--- YOUR GOAL ---
Copy exactly the lines that run from the top of the listing to the line containing "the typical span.", both ends included, and omit the pictures.
↓↓↓
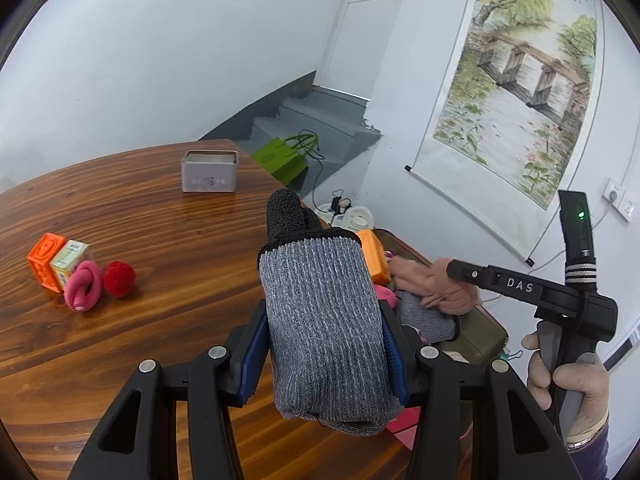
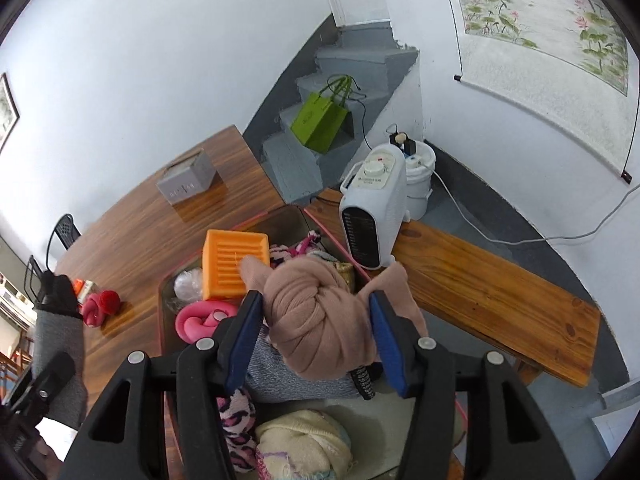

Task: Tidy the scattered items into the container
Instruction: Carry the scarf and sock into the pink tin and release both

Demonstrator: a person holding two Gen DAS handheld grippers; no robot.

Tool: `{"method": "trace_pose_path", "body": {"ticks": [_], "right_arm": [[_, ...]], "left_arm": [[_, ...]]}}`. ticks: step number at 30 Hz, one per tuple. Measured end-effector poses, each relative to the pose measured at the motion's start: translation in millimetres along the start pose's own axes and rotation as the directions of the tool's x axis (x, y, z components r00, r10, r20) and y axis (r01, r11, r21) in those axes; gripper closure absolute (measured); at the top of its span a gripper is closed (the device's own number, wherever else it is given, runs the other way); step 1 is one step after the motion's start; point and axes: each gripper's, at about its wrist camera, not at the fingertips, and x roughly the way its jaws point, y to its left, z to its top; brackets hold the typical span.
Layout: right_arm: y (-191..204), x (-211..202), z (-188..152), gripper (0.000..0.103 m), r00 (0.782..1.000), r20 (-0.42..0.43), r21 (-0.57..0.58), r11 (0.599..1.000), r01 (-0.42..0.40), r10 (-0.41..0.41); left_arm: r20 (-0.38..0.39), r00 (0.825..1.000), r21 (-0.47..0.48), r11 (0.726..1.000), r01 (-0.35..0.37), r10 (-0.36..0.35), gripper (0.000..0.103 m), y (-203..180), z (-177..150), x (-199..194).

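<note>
- The left tool [image 1: 326, 354] is clenched on a grey knit glove [image 1: 320, 320] with black fingertips, held up over the wooden tabletop [image 1: 160, 240] just beside the container [image 2: 288, 220].
- The right tool [image 2: 314, 340] hangs over the container with a knotted pink cloth [image 2: 320, 320] between its blue pads [image 2: 384, 340]; a gap shows on both sides, so the cloth looks released.
- The open container already holds an orange block [image 2: 232, 264], a pink ring toy [image 2: 200, 320] and several knitted bundles.
- Still out on the tabletop are an orange cube [image 1: 44, 260], a small box [image 1: 70, 258], a pink loop toy [image 1: 84, 286] and a red ball [image 1: 119, 279], clustered together, with a grey tin [image 1: 209, 171] well apart.
- Beyond the tabletop, grey steps [image 2: 332, 120] carry a green bag [image 2: 318, 122]; a white heater [image 2: 370, 212] stands on a wooden bench [image 2: 500, 300], and a scroll painting [image 1: 516, 80] hangs on the white wall.
</note>
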Motion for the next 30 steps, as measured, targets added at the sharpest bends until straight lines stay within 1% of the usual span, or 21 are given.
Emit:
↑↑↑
--- RESPONSE TO THE TASK ---
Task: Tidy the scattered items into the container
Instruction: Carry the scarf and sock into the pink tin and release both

Demonstrator: a person holding two Gen DAS handheld grippers; no robot.

Tool: `{"method": "trace_pose_path", "body": {"ticks": [_], "right_arm": [[_, ...]], "left_arm": [[_, ...]]}}`. ticks: step number at 30 Hz, one per tuple. Measured end-effector poses, each relative to the pose measured at the motion's start: translation in millimetres along the start pose's own axes and rotation as the directions of the tool's x axis (x, y, z components r00, r10, r20) and y axis (r01, r11, r21) in those axes; gripper closure absolute (measured); at the top of its span a gripper is closed (the device's own number, wherever else it is given, runs the other way); step 1 is one step after the motion's start; point and axes: each gripper's, at about its wrist camera, not at the fingertips, and x roughly the way its jaws point, y to its left, z to its top; brackets hold the typical span.

The answer is now complete.